Jock Haughey

Personal information
- Native name: Pádraig Ó hEochaidh (Irish)
- Nickname: Jock
- Born: 10 October 1932 Dublin, Ireland
- Died: 10 October 2003 (aged 71) Dublin, Ireland

Sport
- Sport: Gaelic football
- Position: Right wing-forward

Club
- Years: Club
- St. Vincent's

Inter-county
- Years: County
- Dublin

Inter-county titles
- Leinster titles: 3
- All-Irelands: 1
- NFL: 2

= Jock Haughey =

Irish Gaelic footballer

Pádraig "Jock" Haughey (10 October 1932 – 10 October 2003) was an Irish Gaelic footballer who played as a right wing-forward at senior level for the Dublin county team.

Haughey began his inter-county career as a member of the Dublin senior team in the early 'fifties and experienced much success going forward into the early 'sixties. During that time he won one All-Ireland medal, three Leinster medals and two National Football League medals. Haughey was an All-Ireland runner-up on one occasion.

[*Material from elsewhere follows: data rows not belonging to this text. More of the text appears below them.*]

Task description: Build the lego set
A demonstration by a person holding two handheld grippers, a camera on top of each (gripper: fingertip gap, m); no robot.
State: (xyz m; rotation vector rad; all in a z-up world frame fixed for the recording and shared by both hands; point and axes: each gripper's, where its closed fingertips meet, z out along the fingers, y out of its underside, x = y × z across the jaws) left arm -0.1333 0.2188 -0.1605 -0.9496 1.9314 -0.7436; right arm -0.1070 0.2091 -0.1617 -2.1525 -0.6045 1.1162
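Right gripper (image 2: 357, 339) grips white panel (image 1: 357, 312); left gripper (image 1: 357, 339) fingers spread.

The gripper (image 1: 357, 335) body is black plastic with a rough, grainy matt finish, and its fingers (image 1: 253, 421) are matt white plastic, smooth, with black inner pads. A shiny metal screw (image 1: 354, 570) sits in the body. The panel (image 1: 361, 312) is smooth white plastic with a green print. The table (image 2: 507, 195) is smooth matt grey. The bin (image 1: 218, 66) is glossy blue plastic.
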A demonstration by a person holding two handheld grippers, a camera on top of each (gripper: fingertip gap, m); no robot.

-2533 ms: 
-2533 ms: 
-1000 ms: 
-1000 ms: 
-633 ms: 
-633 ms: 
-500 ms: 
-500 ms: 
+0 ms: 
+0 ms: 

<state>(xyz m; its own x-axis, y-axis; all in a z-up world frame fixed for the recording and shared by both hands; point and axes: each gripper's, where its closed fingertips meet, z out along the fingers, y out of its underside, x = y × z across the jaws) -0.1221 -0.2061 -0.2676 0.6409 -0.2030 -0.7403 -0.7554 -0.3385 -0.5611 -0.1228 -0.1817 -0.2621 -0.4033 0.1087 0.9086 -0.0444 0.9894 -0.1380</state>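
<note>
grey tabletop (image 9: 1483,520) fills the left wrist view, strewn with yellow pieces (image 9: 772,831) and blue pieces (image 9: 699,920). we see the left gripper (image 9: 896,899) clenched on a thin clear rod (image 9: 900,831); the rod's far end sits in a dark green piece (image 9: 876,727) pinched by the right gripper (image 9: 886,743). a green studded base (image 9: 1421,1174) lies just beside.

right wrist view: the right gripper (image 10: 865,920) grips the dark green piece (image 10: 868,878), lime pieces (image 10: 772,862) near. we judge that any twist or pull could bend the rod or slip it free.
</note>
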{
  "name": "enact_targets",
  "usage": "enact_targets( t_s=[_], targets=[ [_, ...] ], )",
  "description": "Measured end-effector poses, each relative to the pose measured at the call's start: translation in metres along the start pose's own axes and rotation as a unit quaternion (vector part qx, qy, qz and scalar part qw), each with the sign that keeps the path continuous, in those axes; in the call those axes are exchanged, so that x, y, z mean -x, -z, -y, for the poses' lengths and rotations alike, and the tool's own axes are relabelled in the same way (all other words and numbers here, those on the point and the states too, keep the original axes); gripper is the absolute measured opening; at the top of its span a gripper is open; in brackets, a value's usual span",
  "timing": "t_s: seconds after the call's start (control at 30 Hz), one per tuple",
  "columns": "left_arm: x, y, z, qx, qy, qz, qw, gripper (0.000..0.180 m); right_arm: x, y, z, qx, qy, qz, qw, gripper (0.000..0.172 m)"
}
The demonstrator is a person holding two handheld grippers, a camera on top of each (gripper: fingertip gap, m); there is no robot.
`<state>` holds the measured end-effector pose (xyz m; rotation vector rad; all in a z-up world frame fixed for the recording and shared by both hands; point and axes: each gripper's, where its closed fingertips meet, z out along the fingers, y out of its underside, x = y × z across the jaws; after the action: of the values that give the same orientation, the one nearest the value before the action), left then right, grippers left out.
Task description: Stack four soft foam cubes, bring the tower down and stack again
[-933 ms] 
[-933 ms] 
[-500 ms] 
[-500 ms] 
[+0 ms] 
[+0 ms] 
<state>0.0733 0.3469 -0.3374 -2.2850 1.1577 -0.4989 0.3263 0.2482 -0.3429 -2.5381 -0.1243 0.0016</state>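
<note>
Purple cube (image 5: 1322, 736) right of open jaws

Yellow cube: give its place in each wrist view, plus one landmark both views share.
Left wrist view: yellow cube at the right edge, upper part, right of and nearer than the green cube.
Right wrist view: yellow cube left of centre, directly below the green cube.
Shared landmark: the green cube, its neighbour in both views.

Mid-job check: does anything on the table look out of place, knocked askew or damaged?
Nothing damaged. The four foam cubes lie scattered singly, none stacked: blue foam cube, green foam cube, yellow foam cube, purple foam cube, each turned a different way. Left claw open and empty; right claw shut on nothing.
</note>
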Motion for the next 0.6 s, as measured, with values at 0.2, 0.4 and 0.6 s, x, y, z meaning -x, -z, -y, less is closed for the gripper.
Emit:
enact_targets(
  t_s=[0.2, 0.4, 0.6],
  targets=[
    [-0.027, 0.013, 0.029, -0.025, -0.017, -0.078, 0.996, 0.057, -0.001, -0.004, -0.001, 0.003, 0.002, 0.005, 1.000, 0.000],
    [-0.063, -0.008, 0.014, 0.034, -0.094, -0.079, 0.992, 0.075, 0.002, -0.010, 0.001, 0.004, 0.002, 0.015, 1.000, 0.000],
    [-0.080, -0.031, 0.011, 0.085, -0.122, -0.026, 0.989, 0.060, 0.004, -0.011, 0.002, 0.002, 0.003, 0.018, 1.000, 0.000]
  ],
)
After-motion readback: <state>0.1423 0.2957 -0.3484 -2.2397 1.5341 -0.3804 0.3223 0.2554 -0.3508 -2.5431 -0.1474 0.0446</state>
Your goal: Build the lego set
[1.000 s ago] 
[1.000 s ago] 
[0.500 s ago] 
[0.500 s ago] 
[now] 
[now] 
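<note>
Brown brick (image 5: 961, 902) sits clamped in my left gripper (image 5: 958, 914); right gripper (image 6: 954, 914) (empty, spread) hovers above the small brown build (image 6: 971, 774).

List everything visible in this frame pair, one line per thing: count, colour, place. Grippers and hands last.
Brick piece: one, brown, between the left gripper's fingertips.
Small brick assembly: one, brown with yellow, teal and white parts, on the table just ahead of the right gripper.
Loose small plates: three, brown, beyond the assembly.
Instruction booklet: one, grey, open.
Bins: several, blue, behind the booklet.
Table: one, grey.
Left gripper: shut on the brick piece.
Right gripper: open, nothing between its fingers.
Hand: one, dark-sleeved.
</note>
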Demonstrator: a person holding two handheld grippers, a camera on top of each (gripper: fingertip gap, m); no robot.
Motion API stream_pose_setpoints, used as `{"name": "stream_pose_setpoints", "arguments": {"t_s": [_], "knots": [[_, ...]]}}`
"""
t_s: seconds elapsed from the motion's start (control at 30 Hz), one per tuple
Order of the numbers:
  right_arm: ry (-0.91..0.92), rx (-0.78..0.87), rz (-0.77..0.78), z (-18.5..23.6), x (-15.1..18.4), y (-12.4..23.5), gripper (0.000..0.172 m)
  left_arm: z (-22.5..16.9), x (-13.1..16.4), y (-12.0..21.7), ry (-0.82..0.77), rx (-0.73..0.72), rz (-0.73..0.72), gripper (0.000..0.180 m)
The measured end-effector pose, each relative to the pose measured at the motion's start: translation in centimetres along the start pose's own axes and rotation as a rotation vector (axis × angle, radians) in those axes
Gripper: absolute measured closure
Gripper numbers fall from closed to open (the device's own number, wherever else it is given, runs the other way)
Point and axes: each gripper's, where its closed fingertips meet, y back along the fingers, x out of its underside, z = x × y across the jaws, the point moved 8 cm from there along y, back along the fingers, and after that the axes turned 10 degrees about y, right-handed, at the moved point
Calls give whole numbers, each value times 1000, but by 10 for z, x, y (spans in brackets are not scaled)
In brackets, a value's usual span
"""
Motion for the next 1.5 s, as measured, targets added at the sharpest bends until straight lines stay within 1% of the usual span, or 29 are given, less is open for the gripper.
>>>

At club level Haughey won numerous county club championship medals with St Vincents.

His brother, Charles, served as Taoiseach on three occasions between 1979 and 1992.

He worked for Matt Gallagher as an engineer in the Gallagher Group.

In the 1970 Arms Crisis, Haughey was investigated by the Garda Síochána, suspected of having imported arms into Ireland illegally.